* _Exercise directions_
An exact transcript of all the records is the expected answer.
☆ ☆ ☆ ☆ ☆ ☆ ☆
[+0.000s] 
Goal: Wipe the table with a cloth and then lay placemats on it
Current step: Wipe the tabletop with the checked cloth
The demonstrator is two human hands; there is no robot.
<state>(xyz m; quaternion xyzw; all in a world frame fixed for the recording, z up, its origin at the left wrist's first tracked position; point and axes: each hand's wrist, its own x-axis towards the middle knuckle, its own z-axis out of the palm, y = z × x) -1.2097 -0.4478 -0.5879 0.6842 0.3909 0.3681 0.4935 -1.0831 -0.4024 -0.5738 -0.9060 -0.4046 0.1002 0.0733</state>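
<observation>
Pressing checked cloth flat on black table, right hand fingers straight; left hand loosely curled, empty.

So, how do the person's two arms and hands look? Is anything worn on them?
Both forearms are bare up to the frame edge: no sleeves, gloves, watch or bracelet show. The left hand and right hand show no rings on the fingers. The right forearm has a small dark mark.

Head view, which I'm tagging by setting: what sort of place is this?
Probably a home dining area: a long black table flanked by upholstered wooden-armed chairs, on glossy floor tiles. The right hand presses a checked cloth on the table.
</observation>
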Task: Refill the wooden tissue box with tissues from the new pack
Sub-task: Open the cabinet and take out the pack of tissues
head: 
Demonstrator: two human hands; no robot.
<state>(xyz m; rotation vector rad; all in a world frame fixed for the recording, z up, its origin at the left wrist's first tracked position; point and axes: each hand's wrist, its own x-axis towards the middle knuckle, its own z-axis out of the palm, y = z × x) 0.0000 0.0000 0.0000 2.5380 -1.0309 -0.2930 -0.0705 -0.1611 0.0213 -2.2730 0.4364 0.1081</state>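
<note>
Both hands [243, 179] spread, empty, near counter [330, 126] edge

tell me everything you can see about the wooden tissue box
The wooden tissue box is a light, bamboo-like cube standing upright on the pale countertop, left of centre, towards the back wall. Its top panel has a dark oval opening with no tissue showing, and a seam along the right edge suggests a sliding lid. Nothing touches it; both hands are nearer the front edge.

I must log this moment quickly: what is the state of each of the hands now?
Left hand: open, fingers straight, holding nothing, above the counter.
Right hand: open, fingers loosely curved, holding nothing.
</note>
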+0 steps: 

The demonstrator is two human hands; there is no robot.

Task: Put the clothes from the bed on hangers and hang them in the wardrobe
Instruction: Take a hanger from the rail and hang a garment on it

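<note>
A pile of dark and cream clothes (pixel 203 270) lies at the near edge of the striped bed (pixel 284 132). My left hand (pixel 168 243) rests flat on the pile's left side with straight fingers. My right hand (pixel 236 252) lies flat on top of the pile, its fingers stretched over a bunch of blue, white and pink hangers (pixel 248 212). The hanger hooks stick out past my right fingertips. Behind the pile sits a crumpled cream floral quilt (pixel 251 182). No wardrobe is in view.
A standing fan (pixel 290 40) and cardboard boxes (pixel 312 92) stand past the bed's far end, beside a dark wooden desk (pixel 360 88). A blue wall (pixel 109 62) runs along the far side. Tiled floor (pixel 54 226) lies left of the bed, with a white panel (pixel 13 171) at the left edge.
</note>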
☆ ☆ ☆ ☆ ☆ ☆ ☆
* _Response area_
[+0.000s] 
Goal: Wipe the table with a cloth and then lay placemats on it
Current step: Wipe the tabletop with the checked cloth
The demonstrator is two human hands; there is no robot.
<state>(xyz m; quaternion xyzw; all in a world frame fixed for the recording, z up, its origin at the left wrist's first tracked position; point and axes: each hand's wrist, its own x-axis towards the middle knuckle, its own z-axis out of the palm, y = z × x) -1.2097 -0.4478 -0.5879 0.6842 0.3909 0.3681 0.4935 -1.0831 -0.4024 -0.5738 -0.9060 -0.4046 0.1002 0.0733</state>
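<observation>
Pressing checked cloth flat on black table, right hand fingers straight; left hand loosely curled, empty.

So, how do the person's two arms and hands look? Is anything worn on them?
Both forearms are bare up to the frame edge: no sleeves, gloves, watch or bracelet show. The left hand and right hand show no rings on the fingers. The right forearm has a small dark mark.

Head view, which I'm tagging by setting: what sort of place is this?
Probably a home dining area: a long black table flanked by upholstered wooden-armed chairs, on glossy floor tiles. The right hand presses a checked cloth on the table.
</observation>
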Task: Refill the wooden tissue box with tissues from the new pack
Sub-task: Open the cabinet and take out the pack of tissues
head: 
Demonstrator: two human hands; no robot.
<state>(xyz m; rotation vector rad; all in a world frame fixed for the recording, z up, its origin at the left wrist's first tracked position; point and axes: each hand's wrist, its own x-axis towards the middle knuckle, its own z-axis out of the palm, y = z × x) 0.0000 0.0000 0.0000 2.5380 -1.0309 -0.2930 -0.0705 -0.1611 0.0213 -2.2730 0.4364 0.1081</state>
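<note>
Both hands [243, 179] spread, empty, near counter [330, 126] edge

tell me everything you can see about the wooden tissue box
The wooden tissue box is a light, bamboo-like cube standing upright on the pale countertop, left of centre, towards the back wall. Its top panel has a dark oval opening with no tissue showing, and a seam along the right edge suggests a sliding lid. Nothing touches it; both hands are nearer the front edge.

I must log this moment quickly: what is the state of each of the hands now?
Left hand: open, fingers straight, holding nothing, above the counter.
Right hand: open, fingers loosely curved, holding nothing.
</note>
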+0 steps: 

The demonstrator is two human hands; there is no robot.

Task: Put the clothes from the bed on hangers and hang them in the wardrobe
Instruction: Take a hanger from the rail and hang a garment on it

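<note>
A pile of dark and cream clothes (pixel 203 270) lies at the near edge of the striped bed (pixel 284 132). My left hand (pixel 168 243) rests flat on the pile's left side with straight fingers. My right hand (pixel 236 252) lies flat on top of the pile, its fingers stretched over a bunch of blue, white and pink hangers (pixel 248 212). The hanger hooks stick out past my right fingertips. Behind the pile sits a crumpled cream floral quilt (pixel 251 182). No wardrobe is in view.
A standing fan (pixel 290 40) and cardboard boxes (pixel 312 92) stand past the bed's far end, beside a dark wooden desk (pixel 360 88). A blue wall (pixel 109 62) runs along the far side. Tiled floor (pixel 54 226) lies left of the bed, with a white panel (pixel 13 171) at the left edge.
</note>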

Nothing further remains in the output.